Reputation: 13
I'm trying to do a simple prediction in DL4j (going to use it later for a large dataset with n features) but no matter what I do my network just doesn't want to learn and behaves very weird. Of course I studied all the tutorials and did the same steps shown in dl4j repo, but it doesn't work for me somehow.
For dummy features data I use:
*double[val][x] features; where val = linspace(-10,10)...; and x= Math.sqrt(Math.abs(val)) * val;
my y is : double[y] labels; where y = Math.sin(val) / val
DataSetIterator dataset_train_iter = getTrainingData(x_features, y_outputs_train, batchSize, rnd);
DataSetIterator dataset_test_iter = getTrainingData(x_features_test, y_outputs_test, batchSize, rnd);
// Normalize data, including labels (fitLabel=true)
NormalizerMinMaxScaler normalizer = new NormalizerMinMaxScaler(0, 1);
normalizer.fitLabel(false);
normalizer.fit(dataset_train_iter);
normalizer.fit(dataset_test_iter);
// Use the .transform function only if you are working with a small dataset and no iterator
normalizer.transform(dataset_train_iter.next());
normalizer.transform(dataset_test_iter.next());
dataset_train_iter.setPreProcessor(normalizer);
dataset_test_iter.setPreProcessor(normalizer);
//DataSet setNormal = dataset.next();
//Create the network
MultiLayerConfiguration conf = new NeuralNetConfiguration.Builder()
.seed(seed)
.optimizationAlgo(OptimizationAlgorithm.STOCHASTIC_GRADIENT_DESCENT)
.weightInit(WeightInit.XAVIER)
//.miniBatch(true)
//.l2(1e-4)
//.activation(Activation.TANH)
.updater(new Nesterovs(0.1,0.3))
.list()
.layer(new DenseLayer.Builder().nIn(numInputs).nOut(20).activation(Activation.TANH)
.build())
.layer(new DenseLayer.Builder().nIn(20).nOut(10).activation(Activation.TANH)
.build())
.layer( new DenseLayer.Builder().nIn(10).nOut(6).activation(Activation.TANH)
.build())
.layer(new OutputLayer.Builder(LossFunctions.LossFunction.MSE)
.activation(Activation.IDENTITY)
.nIn(6).nOut(1).build())
.build();
//Train and fit network
final MultiLayerNetwork net = new MultiLayerNetwork(conf);
net.init();
net.setListeners(new ScoreIterationListener(100));
//Train the network on the full data set, and evaluate in periodically
final INDArray[] networkPredictions = new INDArray[nEpochs / plotFrequency];
for (int i = 0; i < nEpochs; i++) {
//in fit we have already Backpropagation.
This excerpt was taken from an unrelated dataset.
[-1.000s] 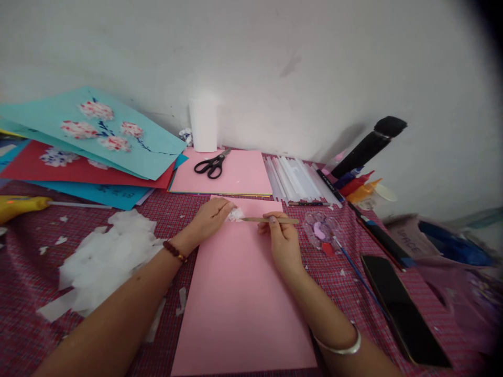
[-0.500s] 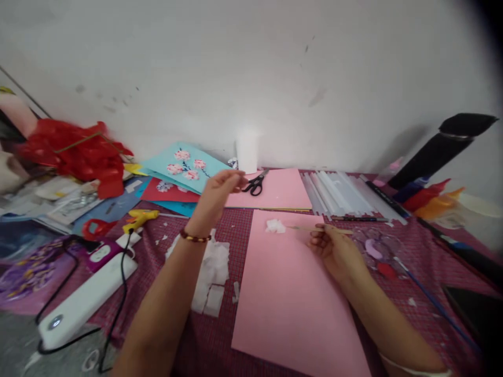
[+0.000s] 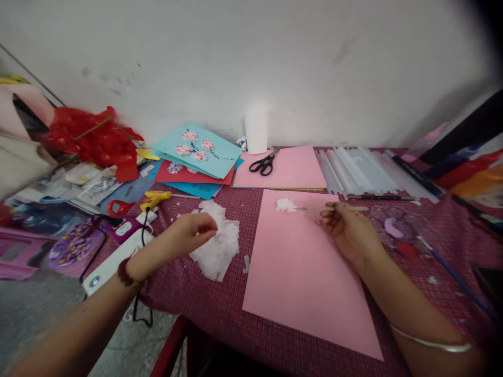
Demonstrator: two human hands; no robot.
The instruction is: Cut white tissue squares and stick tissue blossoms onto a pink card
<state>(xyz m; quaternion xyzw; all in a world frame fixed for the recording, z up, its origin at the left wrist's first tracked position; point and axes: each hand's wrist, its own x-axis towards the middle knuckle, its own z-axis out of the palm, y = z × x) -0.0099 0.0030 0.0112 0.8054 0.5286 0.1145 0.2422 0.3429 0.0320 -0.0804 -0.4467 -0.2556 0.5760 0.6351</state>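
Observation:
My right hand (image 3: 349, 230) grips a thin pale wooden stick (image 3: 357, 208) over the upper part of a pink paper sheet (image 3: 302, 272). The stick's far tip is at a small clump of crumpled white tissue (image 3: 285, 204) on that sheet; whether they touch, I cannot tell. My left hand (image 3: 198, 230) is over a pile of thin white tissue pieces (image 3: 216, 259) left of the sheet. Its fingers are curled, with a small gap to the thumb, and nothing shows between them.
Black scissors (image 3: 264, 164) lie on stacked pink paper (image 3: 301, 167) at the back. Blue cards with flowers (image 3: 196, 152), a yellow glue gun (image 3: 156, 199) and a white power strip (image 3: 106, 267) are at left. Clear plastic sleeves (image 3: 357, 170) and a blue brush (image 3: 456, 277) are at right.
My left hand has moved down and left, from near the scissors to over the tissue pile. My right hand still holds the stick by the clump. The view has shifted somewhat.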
See Release deeplearning
// https://deeplearning4j.konduit.ai/release-notes/1.0.0-beta3
net.fit(dataset_train_iter);
dataset_train_iter.reset();
if((i+1) % plotFrequency == 0) networkPredictions[i/ plotFrequency] = net.output(x_features, false);
}
// evaluate and plot
dataset_test_iter.reset();
dataset_train_iter.reset();
INDArray predicted = net.output(dataset_test_iter, false);
System.out.println("PREDICTED ARRAY " + predicted);
INDArray output_train = net.output(dataset_train_iter, false);
//Revert data back to original values for plotting
// normalizer.revertLabels(predicted);
normalizer.revertLabels(output_train);
normalizer.revertLabels(predicted);
PlotUtil.plot(om, y_outputs_train, networkPredictions);
My output seems then very weird (see picture below), even when I use miniBatch (1, 20,100 Samples/Batch) change number of epochs or add hidden nodes and hidden Layers (tryed to add 1000 Nodes and 5 Layers). The network either outputs very stochastic values or the one constant y. I just can't recognize, what is going wrong here. Why the network even doesn't approach the train function.
Another question: what doesn iter.reset() do exactly. Does the Iterator turn the pointer back to 0-Batch in the DataSetIterator?
Upvotes: 0
Views: 387
Reputation: 3205
A pretty common problem is people doing toy problems like this is dl4j's assumption of minibatches (which 99% of problems tend to be). You aren't actually doing minibatch learning (which actually defeats the point of actually using an iterator, which is meant to iterate through slices of a dataset, not an in memory small dataset) - a small recommendation is to just use the normal dataset api (which is what's returned from dataset.next())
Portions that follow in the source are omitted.